軽井沢という環境から1階がRC造ですが、実質的には「平屋」な家ですね。
もちろん1階部分で、演奏会やバーベキューといった活用はされているでしょうが、生活や創作活動はワンフロアで平屋的な生活スタイルでしょう。
脇田山荘の1階部分
1階はボイラー室と作業室があるくらいです。
ピロティになっていて、吉村順三自身の山荘(吉村山荘)も同様なのですが、暖炉のようなものあります。
吉村山荘の場合も、ピロティで暖炉を使って演奏会をしたり、人が集ったりしていたようですので、同じような用途でしょうか。
吉村順三設計の温熱環境
このボイラー室であたためられた空気を2階の床下を通してから、ソファ背面部分から出すことで、暖房システムを構築していたそうです。
広義の床暖房システムですね。
この快適性を求める空調システムは吉村順三設計の建築物でよくみられますが、所員だった奥村昭雄さんが主体として動いていたようですね。奥村昭雄さんは結果として、OMソーラーを設立することになりますから、それにつながる流れになります。
ちなみに、このボイラー室からの空調システムですが、現在でも使用することができるようなのですが、燃料代が非常にかかるので実際は運用されていないそうです。
結局はランニングコストがかかる空調システムはどんなに快適でも、利用されなくなるものだということを感じさせます。
玄関ホール
玄関ホールはコンパクトで、人を導くような作り。
シンプルでかつ、素朴な美しさを感じさせます。
リビング
やはりメインはリビング。
大開口の窓まわりは、とても気持ちの良いものです。
また、内障子を締めた時の光と影の美しさ、落ち着くリビングのソファとダイニングのソファの設計、美術家の脇田和氏のセンス、きっと火が入ると本当に落ち着く、惹かれて、何時間でもそこに居てしまうであろう、暖炉、全てが素晴らしかったです。
床は脇田和氏が選んだカーペット
床は建築主の脇田和氏が選んだと言われるカーペット。そんなに高価なものではないようです。
内壁は漆喰。
天井は勾配天井になっていて、杉材な気がしますが、唐松(カラマツ)とも言われています。
暖炉がいい
なにより、暖炉があるのがいいですね。
吉村順三さんはファイヤプレースを重視していて、暖炉をほぼほぼ設置していたそうですが、この暖炉があるからこそ、空間が引き締まり、暖炉があるからこそ、居場所がある。そんな位置づけで、すっごいいいです。

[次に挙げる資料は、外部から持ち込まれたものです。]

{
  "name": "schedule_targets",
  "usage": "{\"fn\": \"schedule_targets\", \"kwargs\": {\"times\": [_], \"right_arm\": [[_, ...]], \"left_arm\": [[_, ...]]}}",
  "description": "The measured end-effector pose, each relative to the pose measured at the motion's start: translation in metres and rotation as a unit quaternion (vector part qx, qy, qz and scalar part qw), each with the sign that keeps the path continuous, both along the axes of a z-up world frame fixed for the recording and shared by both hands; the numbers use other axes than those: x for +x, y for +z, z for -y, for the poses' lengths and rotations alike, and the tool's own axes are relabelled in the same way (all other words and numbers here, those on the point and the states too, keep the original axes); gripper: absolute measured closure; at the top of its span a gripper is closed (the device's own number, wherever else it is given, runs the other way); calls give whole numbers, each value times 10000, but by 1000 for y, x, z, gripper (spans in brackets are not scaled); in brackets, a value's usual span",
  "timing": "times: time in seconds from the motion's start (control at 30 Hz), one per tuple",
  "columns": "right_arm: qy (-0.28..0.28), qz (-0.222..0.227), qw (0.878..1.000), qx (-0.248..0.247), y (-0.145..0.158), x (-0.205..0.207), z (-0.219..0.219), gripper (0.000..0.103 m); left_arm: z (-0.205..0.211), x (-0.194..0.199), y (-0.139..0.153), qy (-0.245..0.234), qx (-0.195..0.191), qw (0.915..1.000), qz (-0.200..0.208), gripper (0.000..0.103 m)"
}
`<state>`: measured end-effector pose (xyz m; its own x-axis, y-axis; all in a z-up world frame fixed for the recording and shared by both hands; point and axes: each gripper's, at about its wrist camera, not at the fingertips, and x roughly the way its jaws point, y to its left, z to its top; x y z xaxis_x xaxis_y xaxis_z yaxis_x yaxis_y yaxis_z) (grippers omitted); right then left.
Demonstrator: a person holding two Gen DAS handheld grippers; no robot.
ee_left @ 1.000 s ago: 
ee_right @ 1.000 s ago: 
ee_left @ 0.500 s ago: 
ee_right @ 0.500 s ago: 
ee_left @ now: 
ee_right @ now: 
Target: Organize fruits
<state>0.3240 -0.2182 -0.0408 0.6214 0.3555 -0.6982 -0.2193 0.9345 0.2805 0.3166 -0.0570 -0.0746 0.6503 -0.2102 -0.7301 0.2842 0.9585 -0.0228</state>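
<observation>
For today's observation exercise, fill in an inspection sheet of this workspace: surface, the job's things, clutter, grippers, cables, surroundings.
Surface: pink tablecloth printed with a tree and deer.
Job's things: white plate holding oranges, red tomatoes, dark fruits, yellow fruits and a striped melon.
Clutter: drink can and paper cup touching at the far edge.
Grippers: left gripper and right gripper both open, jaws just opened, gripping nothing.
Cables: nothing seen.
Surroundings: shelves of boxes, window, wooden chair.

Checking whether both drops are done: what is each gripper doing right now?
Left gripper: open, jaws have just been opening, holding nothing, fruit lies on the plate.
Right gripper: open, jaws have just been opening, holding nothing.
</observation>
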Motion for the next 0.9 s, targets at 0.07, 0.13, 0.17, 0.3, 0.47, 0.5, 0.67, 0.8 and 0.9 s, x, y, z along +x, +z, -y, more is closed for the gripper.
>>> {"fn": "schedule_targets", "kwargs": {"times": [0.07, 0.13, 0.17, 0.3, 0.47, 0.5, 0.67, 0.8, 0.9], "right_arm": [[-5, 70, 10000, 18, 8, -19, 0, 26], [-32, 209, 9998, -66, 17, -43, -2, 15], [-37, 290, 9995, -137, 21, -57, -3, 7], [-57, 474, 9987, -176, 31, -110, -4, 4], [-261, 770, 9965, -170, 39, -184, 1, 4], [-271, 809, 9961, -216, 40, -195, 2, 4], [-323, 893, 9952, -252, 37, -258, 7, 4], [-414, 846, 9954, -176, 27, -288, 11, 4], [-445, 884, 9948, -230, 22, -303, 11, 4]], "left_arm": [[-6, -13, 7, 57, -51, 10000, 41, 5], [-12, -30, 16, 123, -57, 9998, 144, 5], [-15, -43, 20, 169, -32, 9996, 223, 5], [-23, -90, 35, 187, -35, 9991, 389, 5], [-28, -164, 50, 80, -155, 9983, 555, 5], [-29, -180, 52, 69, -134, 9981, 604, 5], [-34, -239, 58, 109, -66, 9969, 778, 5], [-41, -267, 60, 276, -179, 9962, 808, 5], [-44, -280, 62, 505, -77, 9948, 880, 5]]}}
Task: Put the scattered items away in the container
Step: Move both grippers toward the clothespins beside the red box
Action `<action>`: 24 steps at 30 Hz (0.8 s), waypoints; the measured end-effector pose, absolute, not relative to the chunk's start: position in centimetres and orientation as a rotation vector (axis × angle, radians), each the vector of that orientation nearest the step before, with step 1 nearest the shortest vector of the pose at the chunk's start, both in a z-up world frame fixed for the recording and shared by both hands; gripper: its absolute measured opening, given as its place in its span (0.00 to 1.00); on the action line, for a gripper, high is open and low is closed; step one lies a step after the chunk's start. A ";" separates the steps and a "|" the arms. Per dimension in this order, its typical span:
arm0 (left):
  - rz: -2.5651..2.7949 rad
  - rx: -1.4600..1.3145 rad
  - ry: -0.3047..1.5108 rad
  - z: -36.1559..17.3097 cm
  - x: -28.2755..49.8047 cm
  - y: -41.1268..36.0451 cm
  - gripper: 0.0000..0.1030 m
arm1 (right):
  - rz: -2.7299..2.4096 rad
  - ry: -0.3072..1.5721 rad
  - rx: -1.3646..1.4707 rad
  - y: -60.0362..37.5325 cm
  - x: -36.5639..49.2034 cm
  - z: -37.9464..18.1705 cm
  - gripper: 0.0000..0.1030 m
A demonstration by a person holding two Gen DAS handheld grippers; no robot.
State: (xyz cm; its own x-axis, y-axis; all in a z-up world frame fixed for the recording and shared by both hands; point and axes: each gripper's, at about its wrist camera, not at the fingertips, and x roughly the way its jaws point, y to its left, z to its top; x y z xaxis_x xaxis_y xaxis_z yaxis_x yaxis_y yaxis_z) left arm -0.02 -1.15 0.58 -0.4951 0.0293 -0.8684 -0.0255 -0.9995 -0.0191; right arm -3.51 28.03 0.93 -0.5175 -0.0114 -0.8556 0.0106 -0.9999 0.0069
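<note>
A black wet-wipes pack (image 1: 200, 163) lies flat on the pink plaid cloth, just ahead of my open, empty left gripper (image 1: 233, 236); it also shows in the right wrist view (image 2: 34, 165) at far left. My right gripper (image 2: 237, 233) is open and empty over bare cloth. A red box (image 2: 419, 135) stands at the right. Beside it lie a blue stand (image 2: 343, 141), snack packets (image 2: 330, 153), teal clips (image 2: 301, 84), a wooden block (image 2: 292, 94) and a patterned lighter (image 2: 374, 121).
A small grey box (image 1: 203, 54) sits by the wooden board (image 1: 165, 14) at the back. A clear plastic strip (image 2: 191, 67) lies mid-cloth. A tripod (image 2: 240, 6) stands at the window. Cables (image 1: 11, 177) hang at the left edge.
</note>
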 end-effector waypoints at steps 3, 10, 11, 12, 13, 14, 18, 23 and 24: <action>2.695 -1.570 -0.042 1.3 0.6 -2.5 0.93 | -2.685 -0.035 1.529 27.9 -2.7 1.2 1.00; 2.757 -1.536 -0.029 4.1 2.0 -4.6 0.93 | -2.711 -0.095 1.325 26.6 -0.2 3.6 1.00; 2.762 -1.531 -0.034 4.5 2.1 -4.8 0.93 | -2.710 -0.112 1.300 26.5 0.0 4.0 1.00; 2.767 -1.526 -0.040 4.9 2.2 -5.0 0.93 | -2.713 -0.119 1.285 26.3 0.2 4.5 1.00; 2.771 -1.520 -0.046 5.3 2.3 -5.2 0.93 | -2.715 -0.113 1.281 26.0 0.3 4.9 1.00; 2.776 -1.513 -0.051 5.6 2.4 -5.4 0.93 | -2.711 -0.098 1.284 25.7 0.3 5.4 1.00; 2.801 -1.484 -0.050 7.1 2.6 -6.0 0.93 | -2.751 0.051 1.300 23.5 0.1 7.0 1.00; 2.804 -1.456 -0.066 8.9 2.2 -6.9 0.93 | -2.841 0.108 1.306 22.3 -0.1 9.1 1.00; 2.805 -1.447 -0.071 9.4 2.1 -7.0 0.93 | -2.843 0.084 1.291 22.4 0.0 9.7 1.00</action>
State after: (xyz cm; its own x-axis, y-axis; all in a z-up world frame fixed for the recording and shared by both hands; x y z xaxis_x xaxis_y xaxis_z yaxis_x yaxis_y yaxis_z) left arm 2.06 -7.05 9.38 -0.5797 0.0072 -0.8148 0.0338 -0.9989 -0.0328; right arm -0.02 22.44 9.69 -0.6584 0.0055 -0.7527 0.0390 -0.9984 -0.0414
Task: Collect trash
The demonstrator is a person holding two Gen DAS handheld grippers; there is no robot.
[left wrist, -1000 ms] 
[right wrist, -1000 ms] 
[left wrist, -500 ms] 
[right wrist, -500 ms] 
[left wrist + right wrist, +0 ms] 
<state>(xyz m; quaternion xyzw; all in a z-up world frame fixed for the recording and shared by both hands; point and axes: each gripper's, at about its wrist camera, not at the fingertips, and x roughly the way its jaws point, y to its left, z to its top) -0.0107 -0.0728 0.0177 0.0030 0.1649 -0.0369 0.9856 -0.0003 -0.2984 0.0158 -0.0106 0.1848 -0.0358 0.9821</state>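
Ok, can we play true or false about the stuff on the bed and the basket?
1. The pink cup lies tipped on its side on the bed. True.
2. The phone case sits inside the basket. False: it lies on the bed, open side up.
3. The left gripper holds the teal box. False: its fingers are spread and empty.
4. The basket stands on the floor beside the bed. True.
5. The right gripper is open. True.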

また、南側の庭を眺める上で、視界に入る景色を計算して軒の出を決めたそうです。
ダイニング
ダイニングもリビングにつながっていて、とっても素晴らしい。
ダイニングスペースはソファベンチと変形のテーブル、そしてベンチという構成。ソファベンチでのダイニング空間は落ち着く空間で素晴らしい。
アトリエスペース
アトリエスペースは創作空間と言いますか、仕事部屋といった印象。
きちんと仕事ができるように本棚や天井高さなどを考えて建築されています。
感想
吉村順三さんの設計で体験した建物は全て素晴らしいという感想しか出ませんね。
脇田山荘ほど、大きな空間ではなかったですが、俵屋旅館や文珠荘、大正屋の客室も同様に素晴らしかった。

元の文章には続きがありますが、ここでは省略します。